January 30, 2009 - According to statistics by the Confederation of Malaysian Tobacco Manufacturers, the overall industry volume in the first three quarters of 2008 dropped 2.2% from the same period a year earlier. With most markets sliding into an economic downturn, the Philip Morris (Malaysia) Sdn Bhd managing director Ilwoo Chong said the industry could see a slowdown in cigarette consumption.

"The Asian market is not a growing market. For Malaysia, it has come to a point where (growth) would be stagnant," Chong told The Edge Financial Daily.

Another player, British American Tobacco (M) Bhd (BAT), has been quoted as saying cigarette sales volumes would face pressure as hefty tax imposed on the industry would lead to price jumps. Also, another challenge starting this month is that cigarette packs sold in the country would have to bear pictorial warnings to discourage smoking.

Also, the Health Ministry was reported to consider plans to increase no-smoking zones.

With the introduction of the RM6 floor price (minimum pricing of RM6 for a pack of 20-cigarettes), the retail price difference between the Big Three brands and the extremely low-priced cigarettes (ELPC) would be reduced to as little as 50 sen per pack of 20s from a difference of RM2 to RM3.50 per pack. The ELPC brands had been steadily gaining market share as tax imposed on the tobacco firms led to more expensive cigarettes. From a market share of 2.5% in 2005, ELPC has raised its market share to 8% as at the second quarter of last year, according to a report by Maybank Investment Bank Bhd.

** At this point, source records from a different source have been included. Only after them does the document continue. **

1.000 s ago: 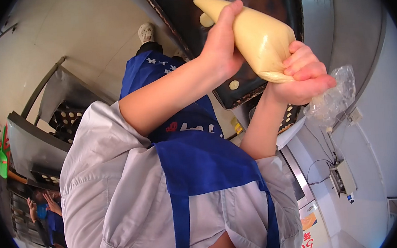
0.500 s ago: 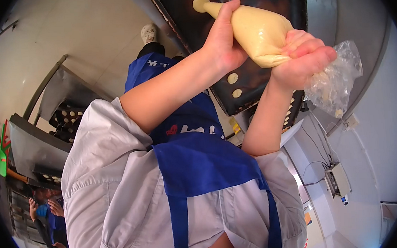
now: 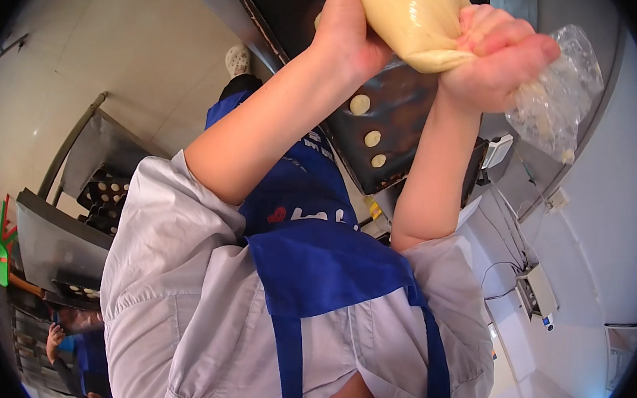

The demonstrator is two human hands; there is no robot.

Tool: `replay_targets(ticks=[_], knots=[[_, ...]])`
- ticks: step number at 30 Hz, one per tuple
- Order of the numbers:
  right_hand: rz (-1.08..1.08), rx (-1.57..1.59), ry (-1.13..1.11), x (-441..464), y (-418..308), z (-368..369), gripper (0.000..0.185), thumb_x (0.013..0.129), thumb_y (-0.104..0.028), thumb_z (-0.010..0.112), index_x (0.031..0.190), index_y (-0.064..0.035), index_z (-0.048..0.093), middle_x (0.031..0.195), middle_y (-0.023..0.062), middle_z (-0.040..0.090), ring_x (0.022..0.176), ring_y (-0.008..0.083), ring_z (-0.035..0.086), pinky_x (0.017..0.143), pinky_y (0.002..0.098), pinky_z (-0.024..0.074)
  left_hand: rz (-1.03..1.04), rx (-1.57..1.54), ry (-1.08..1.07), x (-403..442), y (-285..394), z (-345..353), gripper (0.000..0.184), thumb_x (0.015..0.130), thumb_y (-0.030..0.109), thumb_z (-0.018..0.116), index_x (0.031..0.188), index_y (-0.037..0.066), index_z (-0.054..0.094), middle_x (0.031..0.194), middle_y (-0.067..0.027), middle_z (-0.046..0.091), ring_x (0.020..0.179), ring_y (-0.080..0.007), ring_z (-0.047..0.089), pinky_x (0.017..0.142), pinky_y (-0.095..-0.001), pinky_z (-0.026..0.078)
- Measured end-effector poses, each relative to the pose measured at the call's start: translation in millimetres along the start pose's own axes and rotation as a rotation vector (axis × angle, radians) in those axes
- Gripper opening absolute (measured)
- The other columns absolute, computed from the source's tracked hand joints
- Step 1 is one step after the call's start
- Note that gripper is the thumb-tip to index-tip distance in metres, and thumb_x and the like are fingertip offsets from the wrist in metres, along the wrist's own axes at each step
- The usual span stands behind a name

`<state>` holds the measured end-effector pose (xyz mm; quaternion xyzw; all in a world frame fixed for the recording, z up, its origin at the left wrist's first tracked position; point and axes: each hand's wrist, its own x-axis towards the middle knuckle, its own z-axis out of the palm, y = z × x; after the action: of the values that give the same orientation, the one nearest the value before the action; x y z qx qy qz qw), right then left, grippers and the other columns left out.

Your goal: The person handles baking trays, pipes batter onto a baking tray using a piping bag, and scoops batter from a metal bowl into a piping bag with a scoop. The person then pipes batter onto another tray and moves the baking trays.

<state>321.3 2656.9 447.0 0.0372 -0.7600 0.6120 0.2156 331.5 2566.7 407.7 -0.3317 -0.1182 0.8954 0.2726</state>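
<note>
Piping bag (image 3: 416, 15), full of pale yellow mix, is held up over the dark tray (image 3: 399, 97), leaning w/ its narrow end toward the top L of the view. L hand (image 3: 350, 28) grips the narrower part (most fingers hidden behind the bag). R hand (image 3: 502, 57) is closed tight round the gathered neck, w/ the crumpled clear plastic end (image 3: 557, 98) sticking out past the fist. Tip runs to the top edge of view, so can't tell if it touches the tray. Three pale rounds (image 3: 360, 104) sit in a line nr the tray's lower corner, apart from each other; a 4th is partly hidden by the L hand. Off to the L: metal rack (image 3: 58, 219) w/ smaller trays (image 3: 105, 192) of similar rounds; below it, another person (image 3: 92, 359), one hand raised.
</note>
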Motion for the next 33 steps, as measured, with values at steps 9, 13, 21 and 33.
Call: replay_targets(ticks=[9, 13, 21, 33], knots=[[-0.05, -0.126, -0.016, 9, -2, 6, 0.052, 0.097, -0.045, 0.033, 0.056, -0.0122, 0.031, 0.046, -0.0002, 0.031, 0.041, 0.0127, 0.03, 0.048, 0.0282, 0.0344, 0.063, 0.002, -0.044, 1, -2, 3, 0.051, 0.087, 0.043, 0.052, 0.118, 0.003, 0.049, 0.119, -0.0148, 0.055, 0.114, -0.0293, 0.051, 0.101, -0.044, 0.037], [-0.196, -0.03, -0.009, 6, 4, -2, 0.049, 0.097, -0.045, 0.032, 0.061, -0.0111, 0.033, 0.048, 0.0006, 0.036, 0.042, 0.0132, 0.031, 0.053, 0.0291, 0.0388, 0.061, 0.001, 0.028, -2, 0, 17, 0.051, 0.086, 0.043, 0.053, 0.117, 0.002, 0.049, 0.118, -0.0153, 0.055, 0.112, -0.03, 0.051, 0.101, -0.0445, 0.037], [-0.183, 0.204, -0.064, -43, -28, -110, 0.069, 0.09, -0.063, 0.025, 0.109, -0.0046, 0.056, 0.128, 0.0319, 0.042, 0.109, 0.0395, 0.053, 0.091, 0.0468, 0.0464, 0.185, 0.264, -0.096, -38, -98, 18, 0.042, 0.086, 0.039, 0.055, 0.107, 0.003, 0.05, 0.102, -0.0125, 0.058, 0.096, -0.0244, 0.057, 0.09, -0.0385, 0.044], [0.239, -0.05, 0.465, -199, -78, -306, 0.052, 0.099, -0.035, 0.014, 0.056, -0.0136, 0.034, 0.057, 0.007, 0.052, 0.082, 0.0241, 0.059, 0.103, 0.0444, 0.0306, -0.536, 0.345, 0.235, -16, -298, -124, 0.06, 0.089, 0.045, 0.044, 0.125, -0.002, 0.041, 0.125, -0.0185, 0.049, 0.117, -0.0307, 0.048, 0.103, -0.0427, 0.034]])
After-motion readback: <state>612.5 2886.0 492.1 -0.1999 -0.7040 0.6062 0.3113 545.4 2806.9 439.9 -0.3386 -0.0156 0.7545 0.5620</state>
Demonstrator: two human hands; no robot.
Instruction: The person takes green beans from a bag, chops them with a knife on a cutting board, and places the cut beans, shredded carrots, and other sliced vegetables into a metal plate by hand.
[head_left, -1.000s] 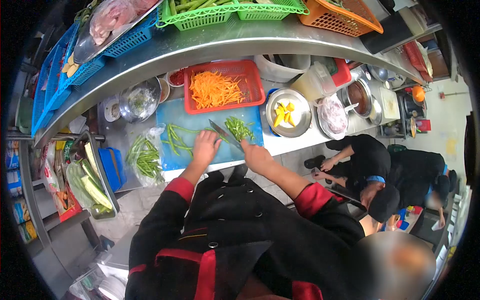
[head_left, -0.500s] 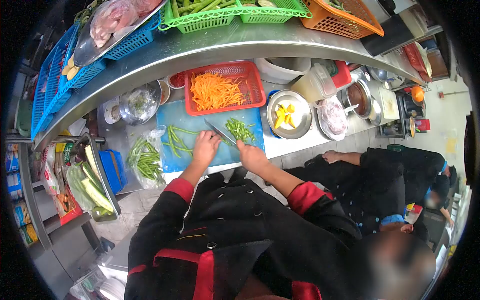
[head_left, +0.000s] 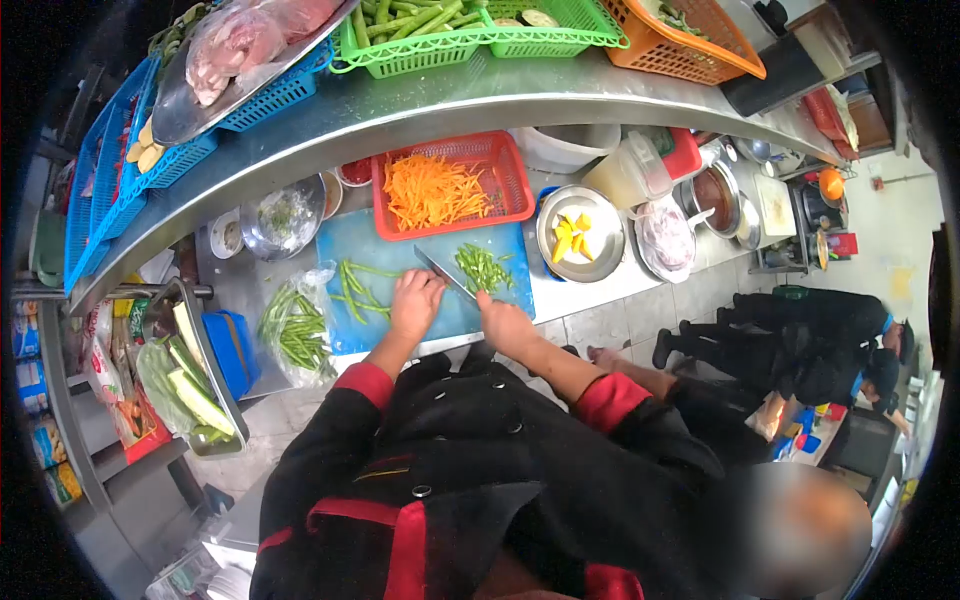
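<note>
My right hand [head_left: 507, 324] grips a kitchen knife [head_left: 443, 270], its blade slanting up and left over the blue cutting board [head_left: 460, 322]. Beside the blade my left hand [head_left: 417, 303] presses down with curled fingers, closed on green beans that are mostly hidden under it. Whole green beans [head_left: 358, 290] lie just left of that hand. To the right of the knife rests a pile of chopped green beans [head_left: 484, 266]. More beans fill a clear plastic bag [head_left: 298, 325] left of the board.
Behind the board stands a red basket [head_left: 512, 212] of shredded carrot. A steel bowl [head_left: 548, 243] with yellow pieces is at right; another metal bowl [head_left: 262, 232] is at left. A steel shelf [head_left: 450, 95] overhangs the back. Co-workers [head_left: 800, 345] stand at right.
My hands and the knife stay in nearly the same place on the board. At right, a co-worker has shifted, uncovering more floor and other people behind. The view has moved slightly.
</note>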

For the industry players, however, a bigger concern was the increase in illicit cigarettes. According to Chong, illicit cigarettes account for about 25% of industry share last year from 14% five years ago. The World Bank has stated that price differences between countries or states would clearly give rise the incentive to smuggle cigarettes.

Reference: 28-01-2009: Slowdown in cigarette consumption, says Philip Morris
by Lim Shie-Lynn, The Edge Daily, 1/28/2009.